**Work order**
Repeat the data below with no changes.

**Recorded information**

---*---

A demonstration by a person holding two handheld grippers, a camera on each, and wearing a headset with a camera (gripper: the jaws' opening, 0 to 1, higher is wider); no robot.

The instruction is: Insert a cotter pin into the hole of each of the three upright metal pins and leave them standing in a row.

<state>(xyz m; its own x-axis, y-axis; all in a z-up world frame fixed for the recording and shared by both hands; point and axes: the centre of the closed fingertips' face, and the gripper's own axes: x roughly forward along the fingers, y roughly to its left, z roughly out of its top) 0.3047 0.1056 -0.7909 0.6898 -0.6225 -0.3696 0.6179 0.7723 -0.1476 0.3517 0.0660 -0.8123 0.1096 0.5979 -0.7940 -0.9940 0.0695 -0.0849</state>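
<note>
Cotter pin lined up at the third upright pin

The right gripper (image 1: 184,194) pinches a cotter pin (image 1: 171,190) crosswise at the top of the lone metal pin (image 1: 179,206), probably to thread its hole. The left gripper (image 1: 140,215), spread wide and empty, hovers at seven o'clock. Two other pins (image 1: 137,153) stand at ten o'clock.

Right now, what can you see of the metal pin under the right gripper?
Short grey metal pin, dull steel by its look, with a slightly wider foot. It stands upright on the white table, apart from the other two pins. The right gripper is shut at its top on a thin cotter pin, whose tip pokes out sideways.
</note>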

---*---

**Reply**
A demonstration by a person holding two handheld grippers, a camera on each, and wearing a headset with a camera (gripper: the jaws' opening, 0 to 1, higher is wider); no robot.

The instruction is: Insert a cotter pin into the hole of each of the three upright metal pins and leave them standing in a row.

<state>(xyz m; its own x-axis, y-axis; all in a z-up world frame fixed for the recording and shared by both hands; point and axes: the centre of the closed fingertips' face, and the gripper's own axes: x roughly forward along the fingers, y roughly to its left, z roughly out of its top) 0.3047 0.1056 -0.7909 0.6898 -0.6225 -0.3696 0.6179 0.7723 -0.1476 0.3517 0.0660 -0.8123 0.1096 0.5979 -0.7940 -0.9940 0.0695 -0.0849</state>
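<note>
Cotter pin lined up at the third upright pin

The right gripper (image 1: 184,194) pinches a cotter pin (image 1: 171,190) crosswise at the top of the lone metal pin (image 1: 179,206), probably to thread its hole. The left gripper (image 1: 140,215), spread wide and empty, hovers at seven o'clock. Two other pins (image 1: 137,153) stand at ten o'clock.

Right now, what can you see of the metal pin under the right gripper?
Short grey metal pin, dull steel by its look, with a slightly wider foot. It stands upright on the white table, apart from the other two pins. The right gripper is shut at its top on a thin cotter pin, whose tip pokes out sideways.
</note>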

There is nothing further to the answer.